Béatrice Blanche, grande routière des lieux de nuit entre Marseille et Barcelone, n’est plus une minote et, contrairement à Thierry Bensusan, c’est une habituée du Flipper version nocturne. Aujourd’hui, elle affirme tout de go : « Il n’y a pas eu mieux à Marseille. Le Flipper, c’était la meilleure musique, le plus beau lieu, la meilleure ambiance. Il fallait voir Frankie Mallet qui n’était pas encore le manager d’IAM — nous sommes en 1985 — et ses potes en train de danser le ska sur ce magnifique dancefloor. C’était vraiment la classe. »
Béatrice remarque par ailleurs que c’est bien grâce à l’établissement du 51 de la rue Grignan que le phénomène pendulaire entre Aix et Marseille s’est inversé : « Jusque-là, c’étaient plutôt les Marseillais qui venaient à Aix pour ses boîtes et ses lieux nocturnes. Avec le Flipper, on a assisté au mouvement inverse. »
Au petit matin, le gérant des lieux passe le jet d’eau sur les « pizzas », nom donné aux flaques de vomis qui constellent le trottoir suite à l’ingurgitation de whisky et de gin de mauvaise qualité, accompagnés de la fameuse carafe de jus d’orange, lui aussi acheté dans le rayon promotion de Metro.
« Le calcul était vite fait, continue Béatrice.
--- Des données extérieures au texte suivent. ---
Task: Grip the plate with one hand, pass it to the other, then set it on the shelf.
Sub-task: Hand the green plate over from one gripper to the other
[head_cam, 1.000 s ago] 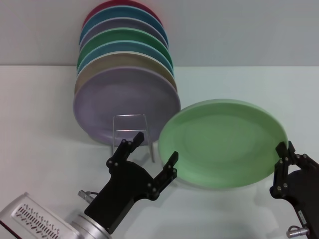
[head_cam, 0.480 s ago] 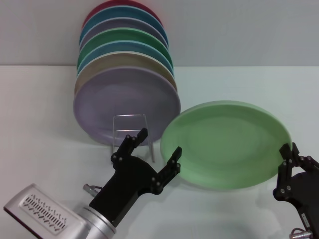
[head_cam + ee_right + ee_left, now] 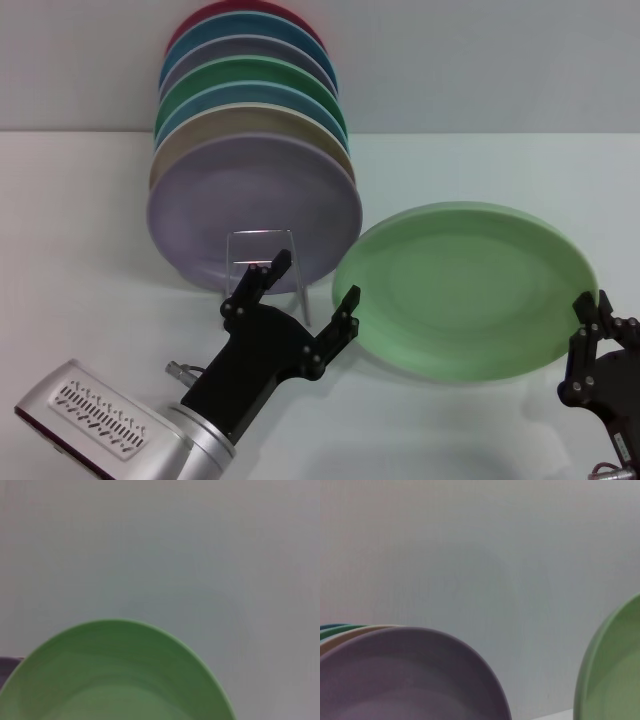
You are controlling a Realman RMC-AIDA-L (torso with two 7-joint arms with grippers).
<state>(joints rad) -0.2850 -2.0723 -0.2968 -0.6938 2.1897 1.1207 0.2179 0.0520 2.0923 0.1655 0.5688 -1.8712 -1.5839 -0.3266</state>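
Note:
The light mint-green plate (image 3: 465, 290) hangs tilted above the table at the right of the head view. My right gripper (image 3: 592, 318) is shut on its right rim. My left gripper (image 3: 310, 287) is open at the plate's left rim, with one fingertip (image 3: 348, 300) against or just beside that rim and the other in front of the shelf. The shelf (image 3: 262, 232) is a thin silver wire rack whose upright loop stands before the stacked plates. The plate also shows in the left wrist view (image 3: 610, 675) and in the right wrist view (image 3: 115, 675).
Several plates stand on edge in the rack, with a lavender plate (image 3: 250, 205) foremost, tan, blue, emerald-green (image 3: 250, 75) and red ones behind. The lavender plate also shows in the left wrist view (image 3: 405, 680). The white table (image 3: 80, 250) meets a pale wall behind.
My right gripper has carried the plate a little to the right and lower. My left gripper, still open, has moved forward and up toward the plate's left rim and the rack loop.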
À 50 francs l’entrée (7,50 euros actuels), on groupait cinq ou six tickets et le barman nous donnait une bouteille de ces tord-boyaux qui faisaient très bien l’affaire, mais catalysent les nausées dont la rue Grignan faisait les frais. »
Qu’ils soient minots de l’après-midi ou noctambules endurcis, toutes et tous se souviennent d’une programmation musicale qui les ravissait : de la wave, du rock, du funk, du rocksteady, du ska, Bowie, The Clash, Robert Palmer, James Brown, Chic, Roxy Music, OMD, PIL, Blondie, Moon Martin, Grace Jones, U2…
Un dress code obligatoire
Inquiet de ne pas pouvoir accéder aux dernières nouveautés musicales sans son cousin qui d’ordinaire lui facilite l’entrée, Thierry Bensusan prend les choses en main et acquiert l’un des passeports ouvrant les portes du Flipper : « Toute la semaine, j’étais angoissé. C’est la première fois que je m’apprête à tenter le coup sans être accompagné par des habitués. Je réfléchis à plusieurs stratégies et je me mets à la place des deux frères qui faisaient la porte. Je comprends alors rapidement que pour rentrer au Flipper, il faut être looké. Je me dégote un blouson Façonnable d’occasion à 600 francs (une petite fortune à l’époque) et me voilà dans la tribu des BCBG. C’est comme si j’avais l’un des uniformes autorisés, mais il y en avait d’autres. Les perfectos, les teddys, les costards rude boys… par la suite, j’ai même eu ma carte de membre permanent. »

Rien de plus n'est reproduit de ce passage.